WHAT IS BEING ASKED:
Line for line, the listing below is to be transcribed exactly.

SUPPLIED DATA:
=====

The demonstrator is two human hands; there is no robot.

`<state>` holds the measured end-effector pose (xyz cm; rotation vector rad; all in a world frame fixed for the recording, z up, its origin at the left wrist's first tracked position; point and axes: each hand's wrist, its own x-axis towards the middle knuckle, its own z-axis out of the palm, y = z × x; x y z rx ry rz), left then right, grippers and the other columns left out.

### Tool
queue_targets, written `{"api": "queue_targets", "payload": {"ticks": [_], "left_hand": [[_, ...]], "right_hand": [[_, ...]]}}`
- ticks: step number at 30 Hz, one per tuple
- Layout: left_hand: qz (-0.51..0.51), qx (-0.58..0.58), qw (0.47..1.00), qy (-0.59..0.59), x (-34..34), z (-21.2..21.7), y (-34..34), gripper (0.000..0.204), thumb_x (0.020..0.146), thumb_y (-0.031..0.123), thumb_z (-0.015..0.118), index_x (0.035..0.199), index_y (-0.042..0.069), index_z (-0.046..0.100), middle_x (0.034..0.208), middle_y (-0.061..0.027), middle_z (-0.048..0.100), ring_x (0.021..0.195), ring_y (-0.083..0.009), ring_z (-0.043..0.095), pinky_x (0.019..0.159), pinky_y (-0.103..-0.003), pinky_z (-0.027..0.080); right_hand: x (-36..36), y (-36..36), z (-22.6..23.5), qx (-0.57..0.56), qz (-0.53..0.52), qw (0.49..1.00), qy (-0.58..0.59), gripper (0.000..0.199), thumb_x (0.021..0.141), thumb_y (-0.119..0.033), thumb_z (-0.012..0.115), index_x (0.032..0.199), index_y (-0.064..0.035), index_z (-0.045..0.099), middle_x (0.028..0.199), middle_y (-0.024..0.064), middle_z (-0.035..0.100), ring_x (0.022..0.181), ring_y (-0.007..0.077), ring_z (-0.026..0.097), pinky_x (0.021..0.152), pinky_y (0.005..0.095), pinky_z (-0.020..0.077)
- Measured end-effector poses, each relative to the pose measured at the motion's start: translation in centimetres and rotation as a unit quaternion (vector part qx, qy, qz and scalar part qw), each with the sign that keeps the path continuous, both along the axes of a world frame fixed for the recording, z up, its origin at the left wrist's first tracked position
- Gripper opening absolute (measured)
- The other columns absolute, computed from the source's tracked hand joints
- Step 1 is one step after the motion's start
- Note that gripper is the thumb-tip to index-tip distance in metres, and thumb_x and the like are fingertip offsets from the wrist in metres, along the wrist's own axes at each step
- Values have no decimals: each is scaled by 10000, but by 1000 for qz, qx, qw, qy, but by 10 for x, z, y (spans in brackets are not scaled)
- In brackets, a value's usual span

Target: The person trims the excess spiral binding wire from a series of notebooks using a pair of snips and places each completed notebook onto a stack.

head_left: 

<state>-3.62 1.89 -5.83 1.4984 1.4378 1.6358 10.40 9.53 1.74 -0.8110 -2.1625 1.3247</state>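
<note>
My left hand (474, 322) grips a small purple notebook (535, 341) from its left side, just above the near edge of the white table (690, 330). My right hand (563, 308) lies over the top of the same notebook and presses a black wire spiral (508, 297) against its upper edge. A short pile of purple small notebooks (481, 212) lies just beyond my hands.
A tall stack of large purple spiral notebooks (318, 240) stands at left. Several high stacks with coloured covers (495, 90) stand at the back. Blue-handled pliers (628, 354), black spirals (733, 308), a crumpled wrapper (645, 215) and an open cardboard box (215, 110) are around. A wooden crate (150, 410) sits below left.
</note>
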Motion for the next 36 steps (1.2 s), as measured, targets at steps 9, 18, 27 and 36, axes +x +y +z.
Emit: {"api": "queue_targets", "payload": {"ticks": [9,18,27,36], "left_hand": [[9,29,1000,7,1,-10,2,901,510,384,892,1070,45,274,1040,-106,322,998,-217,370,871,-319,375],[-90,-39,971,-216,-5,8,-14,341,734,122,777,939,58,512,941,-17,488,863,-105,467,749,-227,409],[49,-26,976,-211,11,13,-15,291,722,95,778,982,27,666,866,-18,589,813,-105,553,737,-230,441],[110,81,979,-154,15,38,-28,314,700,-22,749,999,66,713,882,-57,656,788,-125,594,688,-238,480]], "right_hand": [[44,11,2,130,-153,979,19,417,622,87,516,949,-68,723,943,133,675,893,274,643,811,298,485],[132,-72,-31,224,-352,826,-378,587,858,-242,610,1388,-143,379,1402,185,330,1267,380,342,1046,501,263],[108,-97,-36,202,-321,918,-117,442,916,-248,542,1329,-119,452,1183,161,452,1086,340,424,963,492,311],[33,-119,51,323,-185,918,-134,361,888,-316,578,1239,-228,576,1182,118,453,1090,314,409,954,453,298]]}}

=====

RESULT OF THIS EXERCISE:
The demonstrator is two human hands; there is no robot.

`<state>` holds the measured end-effector pose (xyz cm; rotation vector rad; all in a world frame fixed for the recording, z up, its origin at the left wrist's first tracked position; point and axes: each hand's wrist, its own x-axis towards the middle knuckle, its own z-axis out of the palm, y = z × x; x y z rx ry rz), left then right, grippers and the other columns left out.

### Tool
queue_targets, written `{"api": "queue_targets", "payload": {"ticks": [_], "left_hand": [[_, ...]], "right_hand": [[_, ...]]}}`
- ticks: step number at 30 Hz, one per tuple
- Layout: left_hand: qz (-0.51..0.51), qx (-0.58..0.58), qw (0.47..1.00), qy (-0.59..0.59), x (-34..34), z (-21.2..21.7), y (-34..34), gripper (0.000..0.204), thumb_x (0.020..0.146), thumb_y (-0.031..0.123), thumb_z (-0.015..0.118), index_x (0.035..0.199), index_y (-0.042..0.069), index_z (-0.046..0.100), middle_x (0.034..0.208), middle_y (-0.061..0.027), middle_z (-0.048..0.100), ring_x (0.021..0.195), ring_y (-0.083..0.009), ring_z (-0.043..0.095), pinky_x (0.019..0.159), pinky_y (-0.103..-0.003), pinky_z (-0.027..0.080); right_hand: x (-36..36), y (-36..36), z (-22.6..23.5), qx (-0.57..0.56), qz (-0.53..0.52), qw (0.49..1.00), qy (-0.58..0.59), gripper (0.000..0.199), thumb_x (0.021..0.141), thumb_y (-0.119..0.033), thumb_z (-0.012..0.115), index_x (0.032..0.199), index_y (-0.064..0.035), index_z (-0.045..0.099), middle_x (0.028..0.199), middle_y (-0.024..0.064), middle_z (-0.035..0.100), ring_x (0.022..0.181), ring_y (-0.007..0.077), ring_z (-0.026..0.097), pinky_x (0.021..0.152), pinky_y (0.005..0.095), pinky_z (-0.020..0.077)
- Measured end-effector poses, each relative to the pose measured at the motion's start: translation in centimetres and rotation as a unit quaternion (vector part qx, qy, qz and scalar part qw), each with the sign that keeps the path continuous, both along the axes of a world frame fixed for the recording, z up, its origin at the left wrist's first tracked position
- Gripper opening absolute (measured)
- The other columns absolute, computed from the source's tracked hand joints
- Step 1 is one step after the motion's start
- Note that gripper is the thumb-tip to index-tip distance in metres, and thumb_x and the like are fingertip offsets from the wrist in metres, along the wrist's own axes at each step
- Values have no decimals: each is scaled by 10000, but by 1000 for qz, qx, qw, qy, but by 10 for x, z, y (spans in brackets are not scaled)
- In brackets, a value's usual span

Target: The person trims the excess spiral binding wire from a series of notebooks using a pair of snips and places each completed notebook onto a stack.

head_left: 

<state>-3.62 1.89 -5.83 1.4984 1.4378 1.6358 10.40 9.53 1.74 -0.8110 -2.1625 1.3247</state>
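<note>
My left hand (474, 322) grips a small purple notebook (535, 341) from its left side, just above the near edge of the white table (690, 330). My right hand (563, 308) lies over the top of the same notebook and presses a black wire spiral (508, 297) against its upper edge. A short pile of purple small notebooks (481, 212) lies just beyond my hands.
A tall stack of large purple spiral notebooks (318, 240) stands at left. Several high stacks with coloured covers (495, 90) stand at the back. Blue-handled pliers (628, 354), black spirals (733, 308), a crumpled wrapper (645, 215) and an open cardboard box (215, 110) are around. A wooden crate (150, 410) sits below left.
</note>
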Motion for the next 36 steps (1.2 s), as measured, targets at steps 9, 18, 27 and 36, axes +x +y +z.
Emit: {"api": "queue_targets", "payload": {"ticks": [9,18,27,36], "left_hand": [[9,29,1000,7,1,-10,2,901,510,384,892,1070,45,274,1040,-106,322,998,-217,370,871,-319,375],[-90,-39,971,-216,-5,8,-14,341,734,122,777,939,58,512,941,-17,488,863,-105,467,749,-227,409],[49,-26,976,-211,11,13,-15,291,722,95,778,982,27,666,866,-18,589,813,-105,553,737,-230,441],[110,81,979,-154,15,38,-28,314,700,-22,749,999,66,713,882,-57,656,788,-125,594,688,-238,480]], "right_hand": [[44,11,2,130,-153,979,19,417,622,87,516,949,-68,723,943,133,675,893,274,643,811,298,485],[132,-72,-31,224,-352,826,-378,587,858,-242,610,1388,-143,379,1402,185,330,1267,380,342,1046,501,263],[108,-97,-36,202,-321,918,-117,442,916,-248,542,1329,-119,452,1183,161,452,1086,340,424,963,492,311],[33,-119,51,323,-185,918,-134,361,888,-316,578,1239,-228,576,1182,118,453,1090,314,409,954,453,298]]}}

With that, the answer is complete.